In both cases reducing lateral inhibition has almost completely disrupted the characteristic patchy structure seen in previous figures. When a 5×5 connection field is present (a) there are some patches of the same preference and topological arrangement of patches of similar preference but nowhere near as structured as the intact case. With full afferent connectivity (b) there is complete map disruption: most neurons are active for all of the motion directions and selectivity is very low (see Table 5).

https://doi.org/10.1371/journal.pone.0102908.g008

thumbnail
Table 5. Direction Selectivity for Lateral Inhibition Experiments.

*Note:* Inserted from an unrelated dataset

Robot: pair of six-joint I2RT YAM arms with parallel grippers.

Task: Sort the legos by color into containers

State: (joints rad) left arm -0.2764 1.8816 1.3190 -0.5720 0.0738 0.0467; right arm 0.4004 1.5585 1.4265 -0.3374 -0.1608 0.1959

https://doi.org/10.1371/journal.pone.0102908.t005

Discussion

We have shown that with a simplified architecture and assumptions similar to previous modelling studies, DS is innate in the structure of our network and manifests on presentation of moving patterns without requiring a period of learning or ‘visual experience’. OR is also present in the network and the distribution of OR selectivity strength and average SI compares well with experimental findings for animals at eye-opening. The DS maps exhibit similar features to experimental maps although they are not identical. We believe that the differences might be due to the fact that we use real moving objects as stimuli. Experimental studies use moving sinusoidal gratings (as do most computational studies, for example [27]) which will ensure a consistent level of stimulation spatially and temporally. We also found that the average DS Selectivity Index is somewhat higher than that found in experiments, pre eye-opening – 0.28 compared to [26] where values of DS for animals after eye-opening at Postnatal Day (PND) <35 and >35 are approximately 0.15 and 0.25 respectively. We believe this may be due to the fact that our levels of lateral inhibition are set too high for an immature network.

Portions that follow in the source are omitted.